Walsh, Martin 2009a. The Politicisation of Popobawa: Changing Explanations of a Collective Panic in Zanzibar. Journal of Humanities 1 (1): 23-33.

Walsh, Martin 2009b. The Use of Wild and Cultivated Plants as Famine Foods on Pemba Island, Zanzibar. Etudes Océan Indien 42-43: 217-241.

Whiteley, W. H. 1958. The Dialects and Verse of Pemba: An Introduction (Studies in Swahili Dialect IV). Kampala: East African Swahili Committee.

Sunday, 6 June 2010

EPONYMY IN BONGOLAND

One of my favourite examples of linguistic innovation in Tanzania was the rapid transformation in 1996 of a politician’s name into a term of ridicule in Swahili. Ramadhani Kihiyo became CCM MP for Temeke constituency in Dar es Salaam in the first multi-party general elections in October 1995. But his election was challenged, and in the subsequent petition hearing it emerged that he had lied about his academic qualifications (there’s a nice summary of these proceedings in Tanzanian Affairs, No.55). Kihiyo resigned his seat at the end of May 1996, and his name became a byword for fake certificates and invented resumés.

I remember this well because it was the running joke among my travelling companions (government officials and a driver from Dar) when I was visiting villages in Pawaga, in Iringa District, in September 1996. ‘Fulani ana kihiyo’, and the plural form ‘Fulani ana vihiyo’, ‘So-and-so has bogus qualifications’, was the expression I heard in endless variations and hilarious applications as we drove along the dusty dry-season roads. As this became widespread usage in the country it was said that people who shared Kihiyo’s Sambaa name were dropping it to avoid its unfortunate associations and the embarrassment thus caused.

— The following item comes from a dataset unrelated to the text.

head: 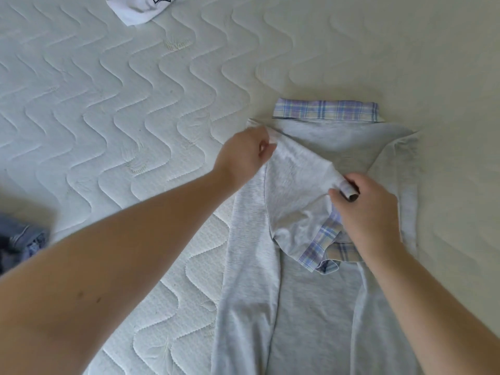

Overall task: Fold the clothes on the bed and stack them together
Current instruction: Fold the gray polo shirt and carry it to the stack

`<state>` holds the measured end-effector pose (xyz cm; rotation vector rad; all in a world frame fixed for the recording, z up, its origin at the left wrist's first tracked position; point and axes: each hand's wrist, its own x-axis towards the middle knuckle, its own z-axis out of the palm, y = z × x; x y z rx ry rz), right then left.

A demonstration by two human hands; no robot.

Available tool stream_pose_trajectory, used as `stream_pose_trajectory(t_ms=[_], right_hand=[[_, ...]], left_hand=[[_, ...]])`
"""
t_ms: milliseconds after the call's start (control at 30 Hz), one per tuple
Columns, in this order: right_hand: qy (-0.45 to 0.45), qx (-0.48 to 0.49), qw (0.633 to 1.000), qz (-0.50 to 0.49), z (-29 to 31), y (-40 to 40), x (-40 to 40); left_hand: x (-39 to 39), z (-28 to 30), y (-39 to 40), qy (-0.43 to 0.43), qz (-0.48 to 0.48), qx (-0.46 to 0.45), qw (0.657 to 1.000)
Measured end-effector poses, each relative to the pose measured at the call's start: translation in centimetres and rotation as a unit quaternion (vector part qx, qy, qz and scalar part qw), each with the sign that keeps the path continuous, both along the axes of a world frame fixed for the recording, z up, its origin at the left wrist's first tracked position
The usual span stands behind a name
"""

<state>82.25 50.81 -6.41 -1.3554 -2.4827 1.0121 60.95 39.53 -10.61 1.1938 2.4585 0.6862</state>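
Observation:
A light grey shirt (305, 307) with a plaid collar (324, 110) lies flat on the white quilted mattress (121, 109), right of centre. Its left sleeve, ending in a plaid cuff (316, 249), is folded inward across the chest. My left hand (243, 155) pinches the shirt's left shoulder corner. My right hand (368, 209) grips the folded sleeve's fabric near the middle of the shirt. The shirt's lower hem runs out of the bottom of the view.
A white garment with a dark print (138, 6) lies at the top edge of the mattress. A blue denim piece (19, 244) shows at the left edge. Bare mattress surrounds the shirt to the left and right.

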Motion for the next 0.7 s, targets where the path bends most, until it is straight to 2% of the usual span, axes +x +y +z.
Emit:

Fortunately for them, time has since begun to erase memories of the Kihiyo scandal, and many Tanzanians don’t know what a kihiyo is, though the practice it refers to is all-too familiar. A quick search of the internet produces a few examples, all of them using kihiyo as a term for the person with the invented qualifications (e.g. ‘huyo kihiyo!’, ‘that faker!’) rather than the made-up achievements (paper or otherwise) themselves.

The only other example of eponymy in Swahili that I can think of was coined during the Lewinsky scandal in 1998, when US President Bill Clinton’s extra-marital relationship with White House intern Monica Lewinsky was a major international news story. Among at least some urban Tanzanians kumk(i)linton mtu, ‘to “clinton” someone’, is now a jocular euphemism for fellation, kunyonya (lit. ‘sucking’) in everyday Swahili.

If this was an English expression you’d expect it to be a reference to whatever the president did to his young intern. But as Clinton told the courts, he didn’t really do anything, and the Swahili slang refers to the act that Monica is alleged to have performed on him. So while it would be correct to say that Monica “clintoned” Bill (Monica alimklinton Bill), you can’t use this eponymous verb to say that he had “clintoned” her – or indeed any other woman. It is possible, however, for one man to “clinton” another, linguistically-speaking that is.

It’s perhaps no coincidence that these two examples of contemporary eponymy derive from political scandals and the prominence given to them in the newly-liberalised Tanzanian media. But the first seems not to have stuck and I don’t know how widely used or understood the second is, beyond the circle of Zanzibari women and Bongo dwellers that I’ve heard it from. I can’t imagine seeing the likes of ‘kihiyo, n. vi-’ or ‘k(i)linton, v.’ in a printed Swahili dictionary anytime soon, but would love to be proved wrong.